Я перестал выливать ее кофе. Я просто оставлял его стоять. Он остывал, покрывался пленкой, я выливал его вечером. А утром все повторялось.
Я начал чувствовать ее присутствие. Не как призрак, нет. А как… тепло. Легкое, едва заметное тепло у ее стула. Как тихий вздох за спиной, когда я мыл посуду. Как будто она была рядом, но в другом слое реальности, и только эта утренняя чашка кофе была нашим единственным, хрупким мостом.
Стало ли мне легче? Нет. Горе никуда не делось. Но ушла пустота. Ее место заняла эта тихая, меланхоличная жуть, эта странная компания за утренним кофе. Я даже начал… говорить с ней. Не вслух. Мысленно. Рассказывать о дне. Спрашивать совета. Ответа не было, конечно. Только тепло у ее стула и пар над ее чашкой.
Так продолжалось почти месяц. Я жил в этом странном симбиозе с призраком привычки. Пока однажды утром не случилось еще кое-что.
Я сидел за столом, смотрел на две чашки. И вдруг ее чашка… двинулась. Сама. Медленно, плавно, она поехала по столу ко мне. На сантиметр. На два.

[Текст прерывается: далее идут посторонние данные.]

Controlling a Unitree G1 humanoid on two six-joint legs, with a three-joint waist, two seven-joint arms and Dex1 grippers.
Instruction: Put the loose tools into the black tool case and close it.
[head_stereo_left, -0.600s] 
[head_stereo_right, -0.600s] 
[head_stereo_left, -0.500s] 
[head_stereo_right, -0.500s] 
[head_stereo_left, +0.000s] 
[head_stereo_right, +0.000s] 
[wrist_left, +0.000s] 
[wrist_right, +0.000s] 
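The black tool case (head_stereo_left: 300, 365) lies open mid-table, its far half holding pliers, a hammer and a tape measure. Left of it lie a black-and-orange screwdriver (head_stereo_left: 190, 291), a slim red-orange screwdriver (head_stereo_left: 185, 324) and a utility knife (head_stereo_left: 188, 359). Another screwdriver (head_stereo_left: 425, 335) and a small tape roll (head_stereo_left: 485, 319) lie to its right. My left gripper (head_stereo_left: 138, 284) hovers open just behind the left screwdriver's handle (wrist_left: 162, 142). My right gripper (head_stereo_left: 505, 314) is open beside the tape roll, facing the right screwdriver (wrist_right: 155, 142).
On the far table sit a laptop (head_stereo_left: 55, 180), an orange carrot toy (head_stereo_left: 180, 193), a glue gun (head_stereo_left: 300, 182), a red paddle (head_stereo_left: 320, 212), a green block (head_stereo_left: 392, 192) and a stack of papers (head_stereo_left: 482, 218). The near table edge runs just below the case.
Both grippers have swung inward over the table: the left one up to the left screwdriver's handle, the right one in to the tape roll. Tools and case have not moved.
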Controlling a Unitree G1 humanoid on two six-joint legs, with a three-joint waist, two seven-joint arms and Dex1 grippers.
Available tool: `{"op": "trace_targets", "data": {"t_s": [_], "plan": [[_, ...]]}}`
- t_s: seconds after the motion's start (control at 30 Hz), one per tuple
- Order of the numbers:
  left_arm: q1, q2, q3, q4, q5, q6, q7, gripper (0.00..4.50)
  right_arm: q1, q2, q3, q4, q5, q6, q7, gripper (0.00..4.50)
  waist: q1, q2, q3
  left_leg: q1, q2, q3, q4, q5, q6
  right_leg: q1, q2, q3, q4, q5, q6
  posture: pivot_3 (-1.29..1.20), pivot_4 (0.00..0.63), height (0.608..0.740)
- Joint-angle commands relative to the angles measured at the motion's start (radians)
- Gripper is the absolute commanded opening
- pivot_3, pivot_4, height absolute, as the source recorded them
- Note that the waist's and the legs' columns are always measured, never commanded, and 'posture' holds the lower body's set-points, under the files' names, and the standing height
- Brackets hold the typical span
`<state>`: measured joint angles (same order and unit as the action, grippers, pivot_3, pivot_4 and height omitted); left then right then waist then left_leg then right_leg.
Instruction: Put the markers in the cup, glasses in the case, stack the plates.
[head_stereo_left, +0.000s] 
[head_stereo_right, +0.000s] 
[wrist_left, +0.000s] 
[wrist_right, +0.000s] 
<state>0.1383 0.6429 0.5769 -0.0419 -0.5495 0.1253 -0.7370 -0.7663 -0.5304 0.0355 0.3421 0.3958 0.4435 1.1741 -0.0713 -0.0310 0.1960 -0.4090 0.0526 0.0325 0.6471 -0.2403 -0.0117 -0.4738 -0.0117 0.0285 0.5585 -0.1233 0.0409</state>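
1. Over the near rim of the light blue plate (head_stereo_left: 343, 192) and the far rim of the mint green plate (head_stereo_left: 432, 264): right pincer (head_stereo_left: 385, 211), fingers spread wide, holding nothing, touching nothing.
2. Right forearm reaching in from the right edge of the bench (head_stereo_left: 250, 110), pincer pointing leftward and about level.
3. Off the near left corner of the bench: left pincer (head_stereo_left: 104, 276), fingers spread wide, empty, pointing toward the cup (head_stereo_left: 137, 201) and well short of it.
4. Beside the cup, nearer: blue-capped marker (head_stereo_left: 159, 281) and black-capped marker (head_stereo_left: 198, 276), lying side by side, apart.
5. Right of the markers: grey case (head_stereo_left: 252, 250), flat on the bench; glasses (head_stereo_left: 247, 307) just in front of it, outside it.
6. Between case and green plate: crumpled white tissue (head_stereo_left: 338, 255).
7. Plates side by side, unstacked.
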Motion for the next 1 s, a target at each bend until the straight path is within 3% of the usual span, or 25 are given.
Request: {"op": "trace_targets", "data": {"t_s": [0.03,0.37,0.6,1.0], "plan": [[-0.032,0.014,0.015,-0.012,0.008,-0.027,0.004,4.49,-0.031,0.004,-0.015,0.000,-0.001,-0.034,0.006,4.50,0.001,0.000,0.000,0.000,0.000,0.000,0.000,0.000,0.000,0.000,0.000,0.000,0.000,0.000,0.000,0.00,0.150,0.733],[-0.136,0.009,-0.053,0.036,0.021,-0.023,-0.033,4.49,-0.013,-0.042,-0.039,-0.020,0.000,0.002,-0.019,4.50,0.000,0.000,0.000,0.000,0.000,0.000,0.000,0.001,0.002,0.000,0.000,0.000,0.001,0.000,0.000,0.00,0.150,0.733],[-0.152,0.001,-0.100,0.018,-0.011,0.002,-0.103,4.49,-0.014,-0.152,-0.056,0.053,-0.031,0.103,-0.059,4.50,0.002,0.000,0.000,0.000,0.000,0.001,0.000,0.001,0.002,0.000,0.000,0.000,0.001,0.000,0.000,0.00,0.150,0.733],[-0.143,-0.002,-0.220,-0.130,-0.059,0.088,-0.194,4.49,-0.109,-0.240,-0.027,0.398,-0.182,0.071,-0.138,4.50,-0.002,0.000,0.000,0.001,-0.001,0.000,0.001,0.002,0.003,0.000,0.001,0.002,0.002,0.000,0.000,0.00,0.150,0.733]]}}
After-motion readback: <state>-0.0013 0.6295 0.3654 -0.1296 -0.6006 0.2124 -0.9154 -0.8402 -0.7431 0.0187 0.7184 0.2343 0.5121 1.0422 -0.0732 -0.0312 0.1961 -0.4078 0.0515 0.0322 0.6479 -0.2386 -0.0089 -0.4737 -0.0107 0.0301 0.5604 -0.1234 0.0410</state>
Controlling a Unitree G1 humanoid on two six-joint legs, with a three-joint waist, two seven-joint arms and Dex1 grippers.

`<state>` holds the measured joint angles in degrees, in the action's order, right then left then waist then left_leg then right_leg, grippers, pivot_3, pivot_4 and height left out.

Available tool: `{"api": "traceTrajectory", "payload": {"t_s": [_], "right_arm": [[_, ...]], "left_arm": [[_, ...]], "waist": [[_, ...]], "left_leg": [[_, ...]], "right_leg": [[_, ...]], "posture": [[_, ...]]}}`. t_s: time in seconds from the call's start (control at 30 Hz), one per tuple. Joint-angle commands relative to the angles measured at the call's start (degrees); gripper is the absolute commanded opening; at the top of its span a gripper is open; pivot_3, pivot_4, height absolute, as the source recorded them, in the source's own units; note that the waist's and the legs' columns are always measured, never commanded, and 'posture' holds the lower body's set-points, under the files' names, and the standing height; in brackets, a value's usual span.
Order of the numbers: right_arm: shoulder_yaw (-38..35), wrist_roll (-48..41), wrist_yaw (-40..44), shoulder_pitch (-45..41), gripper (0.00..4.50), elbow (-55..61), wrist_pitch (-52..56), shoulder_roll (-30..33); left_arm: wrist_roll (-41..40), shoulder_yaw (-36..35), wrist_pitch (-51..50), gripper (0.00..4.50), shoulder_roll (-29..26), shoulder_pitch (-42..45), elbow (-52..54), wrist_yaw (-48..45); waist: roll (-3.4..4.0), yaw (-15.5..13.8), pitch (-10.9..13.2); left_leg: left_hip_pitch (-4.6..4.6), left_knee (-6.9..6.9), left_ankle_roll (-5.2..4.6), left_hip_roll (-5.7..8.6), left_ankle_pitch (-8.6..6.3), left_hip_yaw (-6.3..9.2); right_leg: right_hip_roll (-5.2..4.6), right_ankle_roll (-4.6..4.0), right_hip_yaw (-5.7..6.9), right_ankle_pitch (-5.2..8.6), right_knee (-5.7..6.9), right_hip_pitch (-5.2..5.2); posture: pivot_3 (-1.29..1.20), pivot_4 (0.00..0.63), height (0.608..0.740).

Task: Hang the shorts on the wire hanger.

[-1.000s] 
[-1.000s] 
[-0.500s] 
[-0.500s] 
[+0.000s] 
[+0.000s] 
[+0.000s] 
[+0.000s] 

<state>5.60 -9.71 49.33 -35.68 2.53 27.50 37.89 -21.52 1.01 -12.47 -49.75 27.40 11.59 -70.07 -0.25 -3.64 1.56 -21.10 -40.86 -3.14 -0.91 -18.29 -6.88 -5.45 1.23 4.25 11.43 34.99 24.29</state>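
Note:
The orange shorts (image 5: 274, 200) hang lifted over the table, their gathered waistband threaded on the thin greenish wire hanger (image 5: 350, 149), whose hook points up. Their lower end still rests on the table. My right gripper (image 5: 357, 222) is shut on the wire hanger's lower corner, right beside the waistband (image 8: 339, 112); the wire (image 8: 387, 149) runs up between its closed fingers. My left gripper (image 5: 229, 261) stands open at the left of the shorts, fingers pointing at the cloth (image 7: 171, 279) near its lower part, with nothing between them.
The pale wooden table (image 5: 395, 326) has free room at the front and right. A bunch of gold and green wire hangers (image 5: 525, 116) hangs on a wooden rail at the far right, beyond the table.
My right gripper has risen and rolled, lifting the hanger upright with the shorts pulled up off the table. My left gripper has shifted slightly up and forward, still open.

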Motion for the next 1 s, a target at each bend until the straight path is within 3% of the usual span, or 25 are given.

Я замер. Чашка остановилась прямо перед моей рукой. Будто… предлагая? Приглашая?
Я смотрел на нее. На темную, дымящуюся поверхность. На отражение потолочной лампы в ней.
Что она хочет? Чтобы я выпил? Чтобы я принял ее окончательно? Чтобы я остался с ней здесь, в этом утреннем ритуале, навсегда?
Холод снова вернулся, вытесняя привычную грусть. Это не было утешением. Это была ловушка. Тихая, уютная, пахнущая кофе ловушка, которая не давала мне жить дальше. Она не отпускала. Ее любовь, ее привычка – они стали оковами.
Я посмотрел на ее пустой стул, на теплое пятно воздуха над ним.
«Марина, – сказал я тихо, впервые вслух. – Я люблю тебя. Я всегда буду помнить. Но… хватит».
Я взял ее чашку. Рука не дрожала. Я встал. Подошел к раковине.
И медленно, глядя на струю черной жидкости, вылил ее кофе. До последней капли.
Потом я сполоснул чашку холодной водой. Вытер ее насухо полотенцем.
И убрал. Далеко, на самую верхнюю полку кухонного шкафа, за старые банки с крупой. Туда, откуда я ее никогда не достану.
Я вернулся к столу. Моя чашка стояла одна.
Я сел. Сделал глоток. Кофе был горьким. Обжигающим. Живым.
Тепло у ее стула… исчезло.
Запах ее духов… неуловимо растаял.
Осталась только тишина. Та самая, первая. Пустая.
Но теперь она не давила. Она была просто… тишиной. Чистым листом. Началом нового дня, который я должен был прожить один.
Это было больно. Но это была свобода.
На следующее утро на столе стояла одна чашка. Моя.
И я впервые за три месяца выпил свой утренний кофе без привкуса призраков.
Это был просто кофе. И это было начало. Начало долгого пути. Но я знал – я справлюсь. Один.